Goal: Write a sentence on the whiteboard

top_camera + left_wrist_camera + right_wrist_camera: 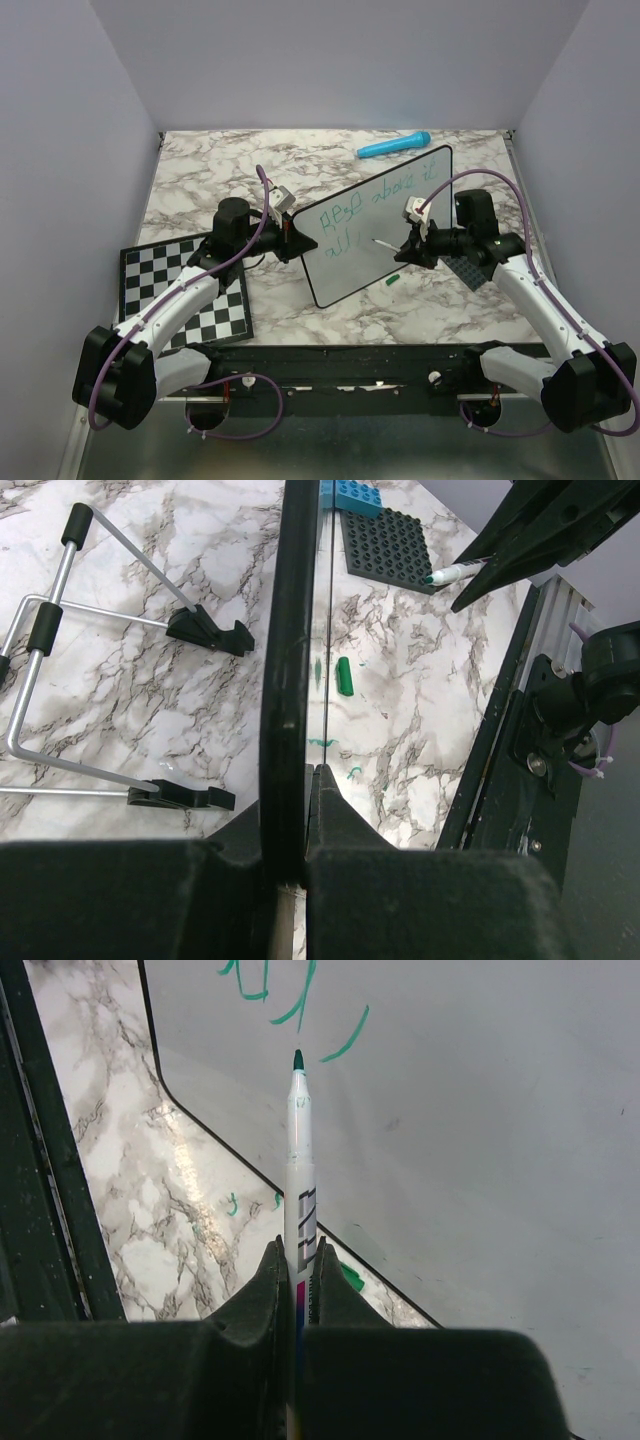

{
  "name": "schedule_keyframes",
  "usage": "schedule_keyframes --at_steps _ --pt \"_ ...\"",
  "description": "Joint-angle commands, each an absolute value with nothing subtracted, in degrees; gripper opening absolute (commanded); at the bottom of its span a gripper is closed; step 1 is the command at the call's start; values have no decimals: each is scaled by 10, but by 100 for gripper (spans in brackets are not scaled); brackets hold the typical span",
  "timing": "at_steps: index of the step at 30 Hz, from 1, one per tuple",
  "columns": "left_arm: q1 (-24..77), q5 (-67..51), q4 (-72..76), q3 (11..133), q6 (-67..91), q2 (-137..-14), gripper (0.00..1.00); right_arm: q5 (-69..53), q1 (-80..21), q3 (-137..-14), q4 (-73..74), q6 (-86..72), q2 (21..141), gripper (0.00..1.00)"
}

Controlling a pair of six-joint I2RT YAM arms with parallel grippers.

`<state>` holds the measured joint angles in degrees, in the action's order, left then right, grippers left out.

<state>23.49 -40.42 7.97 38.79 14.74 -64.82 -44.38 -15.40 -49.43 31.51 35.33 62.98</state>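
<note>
Mid-table, the whiteboard (350,268) is propped up at a tilt rather than lying flat, lower rim at or near the tabletop. The left gripper (300,800) is clamped on its black rim at the left side, working as an easel so the writing face points at the right arm. Opposite it, the right gripper (298,1260) is closed on the green marker (299,1160), barrel pinched low with the tip forward, so the stick-out keeps the jaws off the surface. The tip sits at the end of the short second line of the sentence (345,214), beside a slanted stroke; can't tell whether it's touching or just off. The top line spans most of the width and the lower one is short, so my read is mid second line. The marker cap (392,281) lies on the marble table (230,170) just beside the bottom rim, clear of the stroke path. A wire stand (110,630) sits unused on the board's back side, and a checkerboard (185,290) lies beneath the left arm. Risk: pen pressure pivots the board about a one-edge clamp, so light strokes.
</note>
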Motion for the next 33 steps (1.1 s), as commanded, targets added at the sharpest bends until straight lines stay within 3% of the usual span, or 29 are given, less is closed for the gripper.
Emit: schedule_keyframes --at_steps 1,33 --pt "236 -359 11 375 96 -649 0 -444 -157 -486 305 349 622 0" --pt "241 -346 8 373 98 -642 0 -430 -157 -483 302 352 619 1"
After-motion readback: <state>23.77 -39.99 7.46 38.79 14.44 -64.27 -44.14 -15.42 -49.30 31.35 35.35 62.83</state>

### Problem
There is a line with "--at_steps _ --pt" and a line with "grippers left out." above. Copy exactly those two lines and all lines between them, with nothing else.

### Task output
  "usage": "schedule_keyframes --at_steps _ --pt \"_ ...\"",
  "description": "Joint-angle commands, each an absolute value with nothing subtracted, in degrees; gripper opening absolute (commanded); at the bottom of its span a gripper is closed; step 1 is the command at the call's start; values have no decimals: each is scaled by 10, but by 100 for gripper (spans in brackets are not scaled); brackets hold the typical span",
  "timing": "at_steps: index of the step at 30 Hz, from 1, one per tuple",
  "columns": "left_arm: q1 (-24..77), q5 (-67..51), q4 (-72..76), q3 (11..133), q6 (-67..91), q2 (-137..-14), gripper (0.00..1.00); right_arm: q5 (-69..53), q1 (-80..21), q3 (-137..-14), q4 (-73..74), q6 (-86..72), q2 (21..141), gripper (0.00..1.00)"
}

Controlling a pair of six-joint I2RT YAM arms with parallel grippers.

`<state>` holds the measured joint angles in degrees, in the action's order, left then right, grippers left out.

With that, the output is done.